The speed/accuracy tradeoff varies by archetype. GLM is fast and best on diagrams — but worst on formulas. If your document mix is diagram-heavy, GLM gives you both speed and accuracy. If your mix is formula-heavy, the fastest accurate option is Qianfan.
For batch processing pipelines where latency matters less than accuracy, optimise for CER. For real-time or interactive use cases, GLM's speed advantage is significant.
How to build a routing pipeline
The routing table above assumes you know the document type before calling OCR. In practice, you need a classifier upstream.
Option 1: histogram-based classifier. Compute image-level features — text density, line spacing, presence of large non-text regions — and classify into archetypes with simple heuristics. Fast, no GPU required, works for coarse routing.
Option 2: lightweight vision model. Run a small vision model (or the first few layers of a larger one) to classify the page archetype. More accurate than histograms, but adds latency and cost.
Option 3: two-pass OCR. Run a fast model (GLM at 0.9s/page) first, then decide based on the output whether to re-run with a more accurate model. For example: if GLM output contains LaTeX-like sequences, re-run with Qianfan.
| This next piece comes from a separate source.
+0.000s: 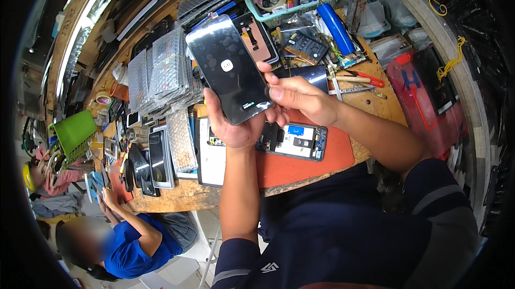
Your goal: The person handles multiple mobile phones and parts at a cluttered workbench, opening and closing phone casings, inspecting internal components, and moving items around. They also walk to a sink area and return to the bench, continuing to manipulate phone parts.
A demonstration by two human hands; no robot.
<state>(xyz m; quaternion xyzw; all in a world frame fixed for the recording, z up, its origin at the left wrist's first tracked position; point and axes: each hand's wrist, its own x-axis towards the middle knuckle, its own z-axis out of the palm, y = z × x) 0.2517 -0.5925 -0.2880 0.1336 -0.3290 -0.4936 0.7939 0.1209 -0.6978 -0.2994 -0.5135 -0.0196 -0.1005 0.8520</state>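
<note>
A dark phone screen (230,82) is lit with a small white logo and tilted up over the bench. My left hand (238,132) holds its lower end from beneath, with the thumb along the left edge. At the right edge, my right hand (311,101) has its thumb and fingers closed on the screen's lower right side. Below, an opened phone (300,141) with its battery and inner parts bare lies on an orange mat (316,165). Whether a cable joins it to the screen is hidden behind my left hand.
Bubble-wrapped packs (163,69) are stacked at the left. A teal basket (295,13) of tapes and tools stands at the back, beside a blue cylinder (335,29). Pliers (370,79) lie at the right. Another person in blue (145,243) works at the lower left.
</note>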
The instavar.com OCR router uses a variant of option 1 combined with archetype-specific confidence thresholds. For the implementation details and how this connects to the broader pipeline, see the hub page.
FAQ
Which single model should I use if I can only run one?
Qianfan. It has the lowest aggregate CER (12.8%) and wins 5 out of 7 archetypes. Its only weakness is diagrams, where GLM is 3.6x better. If your document mix includes few diagrams, Qianfan is the safe default.
Is Tesseract still relevant?
For clean printed text with simple layouts, Tesseract is still functional and free. For scanned documents with complex layouts, degraded quality, formulas, or tables, Tesseract falls behind the models tested here by a wide margin. If you are building a new pipeline in 2026, start with one of the models above.
What about commercial OCR APIs like Mistral OCR 3 or Reducto?
They are viable alternatives if you do not want to self-host. We did not include them in this benchmark because the focus was on open models you can run on your own infrastructure. A commercial API comparison is a separate evaluation with different constraints (cost per page, data residency, rate limits).
How do I evaluate OCR quality on my own documents?
Compute CER and WER against a reference. If you have human-transcribed ground truth, use that. If you do not, use cross-model consensus — run multiple models on the same page and use the highest-agreement output as the reference. Supplement with qualitative spot-checking on edge cases (formulas, tables, degraded scans). The /ocr-review tool we built does exactly this.
Can I combine multiple OCR models?
Yes — that is the entire point of this article. Route by document archetype to the model that performs best on that type. The routing table above is the decision input. The engineering cost is a page classifier plus model dispatch logic; the accuracy gain is substantial.
Why is CER above 100% in some cells?
CER measures the edit distance between the OCR output and the reference, normalised by the reference length. A CER above 100% means the model produced more erroneous characters than the reference contains — typically because it hallucinated text that does not exist on the page. GLM at 108.6% on formulas and FireRed at 158.8% on blank pages are both hallucination failures.